Cost and affordability of broadband basic service

The CRTC declined to regulate the retail rates associated with the implementation of the new universal service objective. It also declined to create a regulated "skinny broadband internet" package which would have mirrored its "skinny basic television" package of $25/month introduced in 2015 through the CRTC's similarly named "Let's Talk TV" proceeding.

Timeline for implementing the broadband universal service objective

Combining regulatory incentives and regulations, as well as funding from a variety of sources, the CRTC stated that it anticipates that the fixed broadband internet access services set out in the universal service objective will be available in 90% of Canadian premises by the end of 2021, and in the remaining 10% of Canadian premises within 10 to 15 years.

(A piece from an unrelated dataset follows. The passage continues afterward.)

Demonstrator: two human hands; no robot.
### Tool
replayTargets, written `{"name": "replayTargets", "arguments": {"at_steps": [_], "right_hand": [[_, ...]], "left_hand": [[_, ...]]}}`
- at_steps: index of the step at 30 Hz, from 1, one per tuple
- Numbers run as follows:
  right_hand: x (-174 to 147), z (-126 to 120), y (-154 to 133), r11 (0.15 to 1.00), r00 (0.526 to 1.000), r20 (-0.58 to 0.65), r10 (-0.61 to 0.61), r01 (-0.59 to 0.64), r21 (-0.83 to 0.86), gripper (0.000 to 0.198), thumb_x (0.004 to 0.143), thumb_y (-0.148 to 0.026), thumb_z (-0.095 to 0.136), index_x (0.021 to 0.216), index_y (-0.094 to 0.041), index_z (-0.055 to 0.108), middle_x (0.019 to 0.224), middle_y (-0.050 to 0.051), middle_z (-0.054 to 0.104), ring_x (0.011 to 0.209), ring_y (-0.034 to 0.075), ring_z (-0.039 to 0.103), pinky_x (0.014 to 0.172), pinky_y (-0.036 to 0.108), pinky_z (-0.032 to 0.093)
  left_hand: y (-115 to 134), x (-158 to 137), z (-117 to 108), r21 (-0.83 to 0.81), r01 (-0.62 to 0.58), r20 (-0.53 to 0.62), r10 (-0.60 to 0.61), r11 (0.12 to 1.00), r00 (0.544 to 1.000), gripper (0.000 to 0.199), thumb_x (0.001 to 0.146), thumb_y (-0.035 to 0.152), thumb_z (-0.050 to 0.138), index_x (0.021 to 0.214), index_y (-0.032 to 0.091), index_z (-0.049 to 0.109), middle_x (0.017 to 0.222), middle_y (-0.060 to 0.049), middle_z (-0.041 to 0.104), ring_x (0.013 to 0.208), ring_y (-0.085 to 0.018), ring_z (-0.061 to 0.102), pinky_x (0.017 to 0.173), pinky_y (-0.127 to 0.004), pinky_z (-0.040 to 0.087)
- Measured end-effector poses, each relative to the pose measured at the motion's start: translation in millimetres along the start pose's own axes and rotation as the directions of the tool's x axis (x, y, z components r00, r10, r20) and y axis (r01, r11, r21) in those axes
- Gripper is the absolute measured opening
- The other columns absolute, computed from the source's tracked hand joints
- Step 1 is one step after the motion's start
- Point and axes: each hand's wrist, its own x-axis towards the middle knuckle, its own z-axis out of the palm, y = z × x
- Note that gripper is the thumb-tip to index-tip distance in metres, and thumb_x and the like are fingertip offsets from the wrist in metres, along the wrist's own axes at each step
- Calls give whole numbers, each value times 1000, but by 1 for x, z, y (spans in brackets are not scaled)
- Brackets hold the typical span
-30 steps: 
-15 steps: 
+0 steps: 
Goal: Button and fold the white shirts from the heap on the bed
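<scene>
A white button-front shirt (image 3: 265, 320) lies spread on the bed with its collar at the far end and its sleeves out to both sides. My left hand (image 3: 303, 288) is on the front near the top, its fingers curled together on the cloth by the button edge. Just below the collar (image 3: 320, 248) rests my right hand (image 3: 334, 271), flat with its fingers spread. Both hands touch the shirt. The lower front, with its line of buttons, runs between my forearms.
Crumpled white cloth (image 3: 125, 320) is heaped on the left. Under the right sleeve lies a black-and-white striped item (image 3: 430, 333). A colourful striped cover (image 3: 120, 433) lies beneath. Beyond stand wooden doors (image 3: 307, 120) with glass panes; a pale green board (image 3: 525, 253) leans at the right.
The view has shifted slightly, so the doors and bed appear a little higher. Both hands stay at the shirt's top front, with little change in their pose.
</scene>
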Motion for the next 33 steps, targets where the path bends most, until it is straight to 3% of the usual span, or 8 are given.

Service to Persons with Disabilities

The CRTC's focus in the Policy was not only on connecting rural and remote Canadians with internet service. The Policy includes determinations on ensuring that the telecommunications needs of Canadians with disabilities are being met by wireless service providers, including with respect to accessibility of 9-1-1 service. The CRTC directed wireless service providers to offer and publicize packages tailored to meet these specific needs within six months of the issuance of the Policy.

Follow-up Proceedings

In order to implement the various determinations in the Policy, the CRTC will hold additional proceedings in the coming year. These include:

  • A public proceeding to establish the new fund administrator, its guiding principles and structure to ensure it operates fairly and efficiently and focusses on underserved areas in Canada, and the criteria by which it assesses the distribution of funds;
  • With participation from stakeholders, within six months from the Policy, the CISC will establish technical specifications or other metrics for latency, jitter, and packet loss and identify points of interconnection in networks where these metrics apply, and the reporting methods for these metrics in order to ensure that the fixed broadband internet access service portion of the universal service objective is of a high-quality; and,
  • A public proceeding to examine the phase-out of the local voice subsidy regime.